Melchoir sounds like she’d be down for another chapter, whatever it’s called. “It was really fun,” she says. “And I can’t wait to have rats with me again. They were rat stars, of course.”

Gunn is in a weird position, having now helmed major releases in both the Marvel and DC cinematic universes — not unlike the mind-blowing, spacetime-bending moment when J.J. Abrams found himself briefly astride both the Star Trek and Star Wars franchises. Gunn insists it wasn’t really that hard to keep the projects separate.

“Every movie I do, I just fall in love with the characters and then I tell the biggest story I can,” he says. “Compartmen­talizing and balancing the different franchises for me, it was really personal ethics where I just had to be up front with everybody when both things were going on.”

That meant regular meetings with Warner Bros. chair Toby Emmerich and Marvel’s chief creative officer Kevin Feige, especially during late 2018 and early 2019, a time that saw Gunn fired from Marvel’s Guardians of the Galaxy 3 over some decade-old tweets, hired to write and direct The Suicide Squad, then rehired by Marvel after an outpouring of support from fans and Guardians cast members.

Gunn says the biggest difference­s between the two movies – The Suicide Squad is out now, while Guardians of the Galaxy Vol. 3 is due in May of 2023 – has to do with the audience.

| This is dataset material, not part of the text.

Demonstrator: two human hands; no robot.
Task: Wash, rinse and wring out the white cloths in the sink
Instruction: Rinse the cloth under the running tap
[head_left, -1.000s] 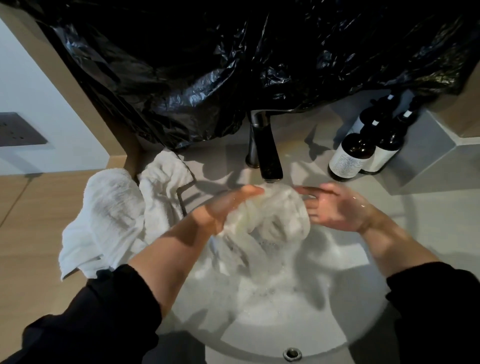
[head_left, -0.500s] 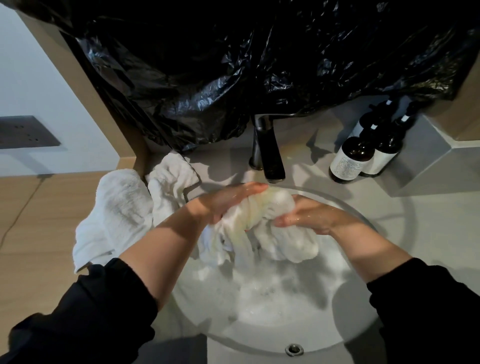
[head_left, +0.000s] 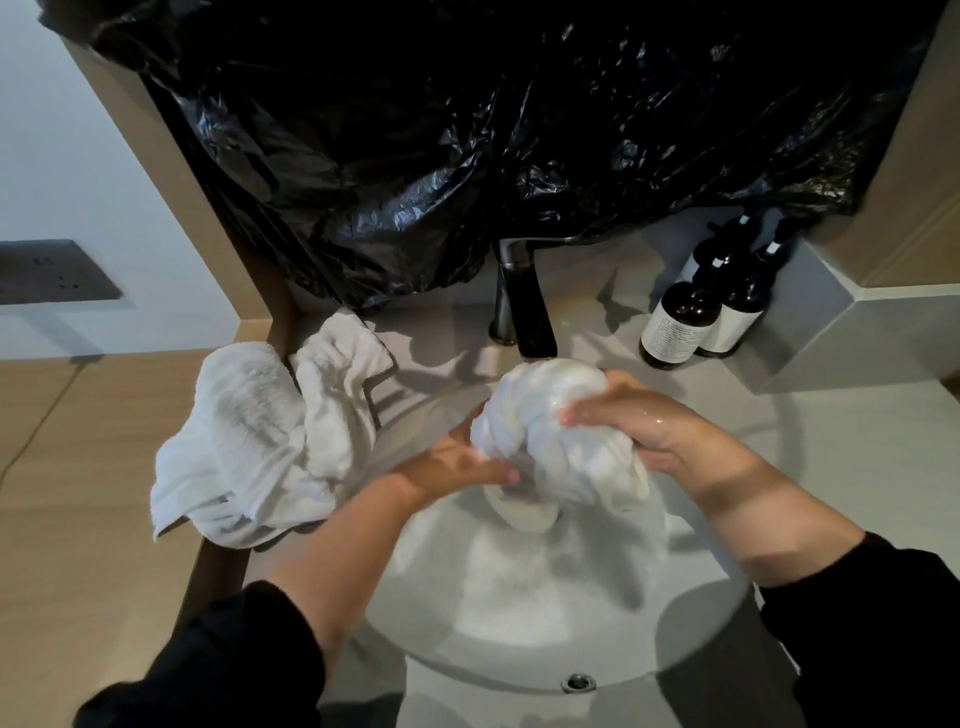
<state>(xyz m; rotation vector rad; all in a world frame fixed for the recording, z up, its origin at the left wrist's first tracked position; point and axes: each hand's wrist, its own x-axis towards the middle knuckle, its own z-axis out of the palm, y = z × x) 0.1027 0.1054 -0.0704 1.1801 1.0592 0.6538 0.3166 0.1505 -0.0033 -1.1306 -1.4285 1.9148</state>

The Suicide Squad is R-rated, and it shows, with buckets of blood and gore on the screen. “With Guardians I’m writing something that needs to appeal to adults and children.”

He also says he’s not averse to making a smaller production. “I’ll do whatever interests me,” he says. “If there’s a story that interests me that can be told in a small way, I’ll 100% do that. But I do seem to gravitate towards explosions and things. I mean, I like the personal interactio­n and I like that next to a big explosion. I like the small, nuanced performanc­es next to a giant walking starfish. I like both those things together. I think we can have it all with The Suicide Squad.”

Melchoir has been won over by Gunn’s methods, after honing her craft in a series of Portuguese telenovela­s in the mid-to-late-2010s. “I don’t have that much experience, but I can say that I never entered a room that was just to explain what the movie is,” she says. “But when I went to the studio, James had this room full with everything, storyboard­s to costumes to pictures to what the sets would be and the places. About everything. I guess that’s what James does. He’s just an amazing human being. I was lucky to be his friend and his student.”

The scale of The Suicide Squad was sometimes a little extreme, she recalls. “It took a little bit of meditation during the rides from home to the studios. And because it was my first English movie ... sometimes I wouldn’t get the jokes. And I would just play with it and just keep in character. Or I would just play that I didn’t understand the joke. Which is great either way. And you guys will never know which case was which!”

In the audition I had to have a chemistry test with the rat. I just had one in my hand, suddenly he was in my hoodie, James was already taking pictures. Then I found myself booking the role.